Culture, Travel & Sport

Emerging Europe’s most moving statue: Batumi’s Ali and Nino

Officially, it’s still known as Man and Woman, the name with which it made its debut at the Venice Biennale more than a decade ago. To the people of Batumi, the city on Georgia’s Black Sea coast where it has since found a permanent home, it’s Ali and Nino.

To everybody who visits the city, it’s likely to be the abiding memory of their trip: a moving (in every sense of the word) statue which slowly brings two lovers together for a short embrace, only for them to part almost immediately.

Nothing is permanent, the statue suggests, enjoy the moment. It’s impossible not to stand transfixed, bewitched almost, before its tragic beauty, for the full 10 minutes it takes to complete the full cycle of coming together and breaking apart. And then you’ll stand there and watch it again. And again. It’s truly mesmerising.

A stunning example of concept, mechanics and design, Man and Woman is probably the best-known work of the Georgian artist Tamara Kvesitadze.

“People mostly associate it with love, so it stirs positive emotions within viewers. Anyone can interpret this monument as he/she prefers, yet the main message that my work conveys is that being together is possible for only a little time. This short period for someone might mean a whole century. This is the simple idea behind the sculpture,” she says of the statue.

But what of Ali and Nino?

Set mainly in old Baku, Azerbaijan, Ali and Nino is a sweeping novel of romance and adventure which tells the tale of Ali, a Muslim schoolboy from an aristocratic Azeri family who falls in love with Nino, a beautiful Christian girl with distinct European sensibilities. In order to be together they must overcome personal scandal, family blood feuds, World War I and the Bolshevik revolution.

In the end, they must choose between loyalty to their cultural beliefs and heritage, and ardent devotion to each other. They choose each other, only for Ali to die fighting the Bolsheviks as they advance on Baku.

Just as intriguing as the story of Ali and Nino is the mystery surrounding the novel’s supposed author, Kurban Said. When the book was first published in 1937, it was thought to have been written by the Austrian countess Baroness Elfriede Ehrenfels, as she was the signatory on the publishing contract.

However, research carried out some years later revealed that it was actually written by her friend, one Lev Nussimbaum, under the pseudonym Kurban Said.

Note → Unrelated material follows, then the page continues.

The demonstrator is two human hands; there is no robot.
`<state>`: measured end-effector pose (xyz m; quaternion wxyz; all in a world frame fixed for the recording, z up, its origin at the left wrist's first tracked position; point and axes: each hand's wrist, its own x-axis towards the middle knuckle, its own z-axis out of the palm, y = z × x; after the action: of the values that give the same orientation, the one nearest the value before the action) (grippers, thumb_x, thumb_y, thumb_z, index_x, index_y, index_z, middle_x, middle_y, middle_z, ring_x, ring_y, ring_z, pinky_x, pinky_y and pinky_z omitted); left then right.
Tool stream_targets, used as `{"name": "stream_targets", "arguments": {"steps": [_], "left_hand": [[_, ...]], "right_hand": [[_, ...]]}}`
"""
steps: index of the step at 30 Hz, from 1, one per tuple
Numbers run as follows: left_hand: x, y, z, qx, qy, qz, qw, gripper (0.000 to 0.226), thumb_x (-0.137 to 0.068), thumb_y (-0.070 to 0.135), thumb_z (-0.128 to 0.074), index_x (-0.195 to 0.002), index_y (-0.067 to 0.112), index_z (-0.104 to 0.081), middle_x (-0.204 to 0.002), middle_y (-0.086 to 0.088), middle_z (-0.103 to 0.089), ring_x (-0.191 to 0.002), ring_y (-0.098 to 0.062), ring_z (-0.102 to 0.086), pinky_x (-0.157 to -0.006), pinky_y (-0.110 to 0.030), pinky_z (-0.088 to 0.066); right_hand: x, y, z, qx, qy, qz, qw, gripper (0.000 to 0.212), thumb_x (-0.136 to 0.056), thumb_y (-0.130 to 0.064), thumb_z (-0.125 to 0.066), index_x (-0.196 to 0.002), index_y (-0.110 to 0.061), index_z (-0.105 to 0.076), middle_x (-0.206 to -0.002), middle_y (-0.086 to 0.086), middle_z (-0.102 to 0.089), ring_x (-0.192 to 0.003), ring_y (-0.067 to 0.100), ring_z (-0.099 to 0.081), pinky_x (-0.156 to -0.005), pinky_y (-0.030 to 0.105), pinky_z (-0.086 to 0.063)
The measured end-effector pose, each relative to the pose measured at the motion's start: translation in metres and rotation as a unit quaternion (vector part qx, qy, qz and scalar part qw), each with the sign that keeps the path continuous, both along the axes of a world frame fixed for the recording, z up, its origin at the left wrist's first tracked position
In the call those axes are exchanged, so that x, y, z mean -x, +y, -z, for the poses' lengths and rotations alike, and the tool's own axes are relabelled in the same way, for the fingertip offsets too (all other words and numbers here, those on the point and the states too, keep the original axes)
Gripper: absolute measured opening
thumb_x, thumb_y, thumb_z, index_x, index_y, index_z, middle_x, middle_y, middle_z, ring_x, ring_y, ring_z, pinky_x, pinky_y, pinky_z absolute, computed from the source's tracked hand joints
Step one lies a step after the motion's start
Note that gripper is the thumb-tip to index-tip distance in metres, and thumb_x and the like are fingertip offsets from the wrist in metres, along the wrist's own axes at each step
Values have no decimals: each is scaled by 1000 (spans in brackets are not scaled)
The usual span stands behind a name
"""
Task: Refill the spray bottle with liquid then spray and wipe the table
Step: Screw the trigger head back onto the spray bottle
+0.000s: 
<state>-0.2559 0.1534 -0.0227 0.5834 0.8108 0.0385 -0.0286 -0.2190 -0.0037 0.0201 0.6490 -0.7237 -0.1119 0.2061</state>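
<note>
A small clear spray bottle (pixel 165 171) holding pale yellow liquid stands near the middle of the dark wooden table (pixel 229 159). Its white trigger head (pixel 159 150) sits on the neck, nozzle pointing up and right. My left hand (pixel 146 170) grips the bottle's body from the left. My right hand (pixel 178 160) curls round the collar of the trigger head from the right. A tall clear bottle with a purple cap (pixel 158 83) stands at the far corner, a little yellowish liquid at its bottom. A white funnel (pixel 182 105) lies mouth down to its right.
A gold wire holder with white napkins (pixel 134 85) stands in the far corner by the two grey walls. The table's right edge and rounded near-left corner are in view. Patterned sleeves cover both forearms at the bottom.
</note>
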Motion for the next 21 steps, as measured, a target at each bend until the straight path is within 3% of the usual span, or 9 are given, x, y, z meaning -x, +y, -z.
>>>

Nobody is entirely sure how the story of Ali and Nino became associated with Tamara Kvesitadze’s statue. The artist herself never referenced the novel (which was made into a film by director Asif Kapadia in 2016).

However, she appears not to mind, and acknowledges that people have their own interpretations, which, she told the BBC last year, “I listen to and sometimes like.”

For her, however, it appears to be a more personal work.

“I designed it at a moment when I was hurt, so I wanted to make what was my idea of being together for a moment, with someone, and then you lose it,” she says.